Apart from the greater time to onset of inactivity and abdominal breathing at lethal doses (25–40 minutes), and the time to death (approximately 1.3 hours), the symptoms after pinnatoxin E, F or G admission by gavage do not differ much from admission by intraperitoneal injection. In contrast, the time to death after admission of pinnatoxin H by intraperitoneal injection or gavage did not differ.

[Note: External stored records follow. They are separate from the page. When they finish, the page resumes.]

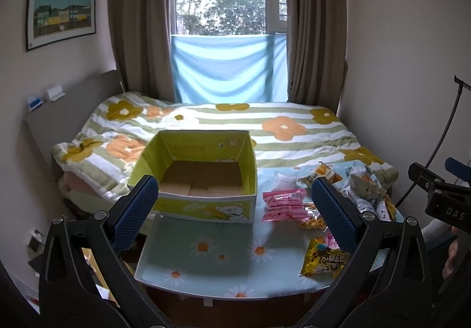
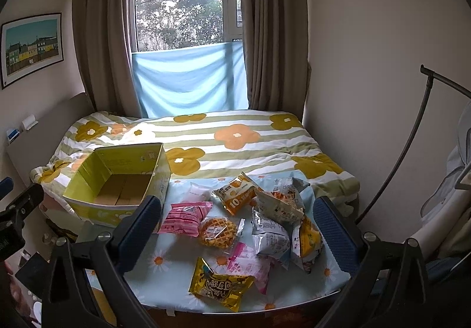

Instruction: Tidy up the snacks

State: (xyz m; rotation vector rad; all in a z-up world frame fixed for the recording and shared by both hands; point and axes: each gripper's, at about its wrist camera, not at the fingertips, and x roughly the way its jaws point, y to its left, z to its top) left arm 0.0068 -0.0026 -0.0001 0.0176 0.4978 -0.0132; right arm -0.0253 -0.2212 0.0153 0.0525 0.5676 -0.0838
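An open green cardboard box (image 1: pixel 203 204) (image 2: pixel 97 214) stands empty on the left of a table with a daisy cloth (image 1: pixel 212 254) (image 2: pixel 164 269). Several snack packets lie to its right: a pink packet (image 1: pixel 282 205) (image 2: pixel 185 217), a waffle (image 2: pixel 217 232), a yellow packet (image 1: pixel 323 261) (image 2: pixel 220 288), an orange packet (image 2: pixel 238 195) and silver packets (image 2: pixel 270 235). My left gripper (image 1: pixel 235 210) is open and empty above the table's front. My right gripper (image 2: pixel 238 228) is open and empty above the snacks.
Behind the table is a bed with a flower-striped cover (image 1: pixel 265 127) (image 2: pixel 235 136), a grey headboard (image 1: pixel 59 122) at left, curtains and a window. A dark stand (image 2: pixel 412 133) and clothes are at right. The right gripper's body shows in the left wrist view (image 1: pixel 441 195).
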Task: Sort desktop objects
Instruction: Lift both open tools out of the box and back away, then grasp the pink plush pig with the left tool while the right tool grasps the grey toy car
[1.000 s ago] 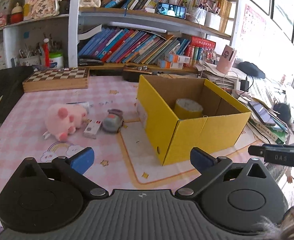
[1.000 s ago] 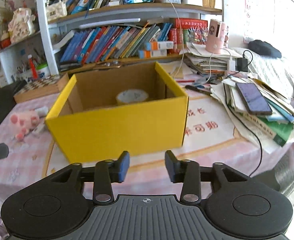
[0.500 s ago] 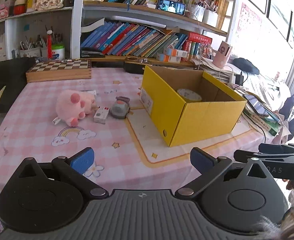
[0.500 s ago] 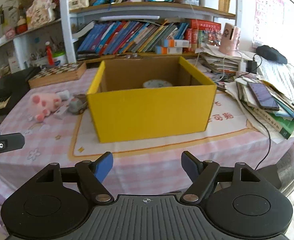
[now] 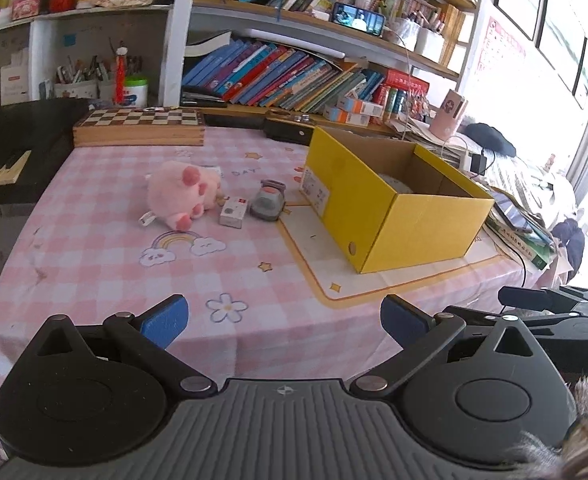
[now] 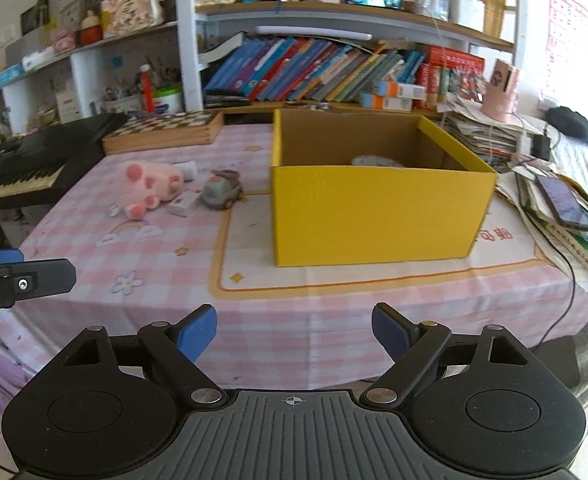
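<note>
A yellow cardboard box [image 6: 378,210] [image 5: 414,224] stands open on the pink checked tablecloth, with a pale roll [image 6: 376,161] inside it. Left of the box lie a pink plush pig [image 5: 182,192] [image 6: 148,184], a small white box [image 5: 234,211] [image 6: 184,202] and a grey toy car [image 5: 269,202] [image 6: 222,192]. My left gripper [image 5: 284,318] hangs open over the table's near edge with nothing between its fingers. My right gripper [image 6: 294,330] sits back from the table's front edge, its jaws opening and empty. Each gripper shows at the side of the other's view.
A wooden chessboard case [image 5: 140,126] lies at the back of the table. A keyboard [image 6: 18,172] stands to the left. Shelves of books [image 5: 294,76] rise behind. Stacked papers with a phone [image 6: 562,200] and a cable crowd the right edge.
Both grippers have pulled back from the box toward the table's near edge, so more tablecloth shows. The right gripper's jaws have spread from narrow to wide.
</note>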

The behavioural abnormalities observed in mice after a sublethal dose start off with a hyperactive or immobile period shortly after toxin admission, and end with a full recovery. Furthermore, none of the toxins described above lead to aberrant behaviour or abnormal appearance during a subsequent 14-day observation period, nor do they result in any atypical observations at necropsy. However, the symptoms after the hyperactive/immobile period until full recovery, differ between the pinnatoxins:
- After pinnatoxin E dosing, mice become very lethargic, achieving full recovery within an hour.
- A sublethal pinnatoxin F dosing results in immobility, without full recovery until 2–3 hours after toxin admission.
- A sublethal pinnatoxin H dosing results in immobility as well, with full recovery after an unspecified time span.
- 9–13 minutes after pinnatoxin G admission, mice become very lethargic and show an abdominal breathing pattern, while the respiration rate remains normal. Full recovery occurs within 2 hours.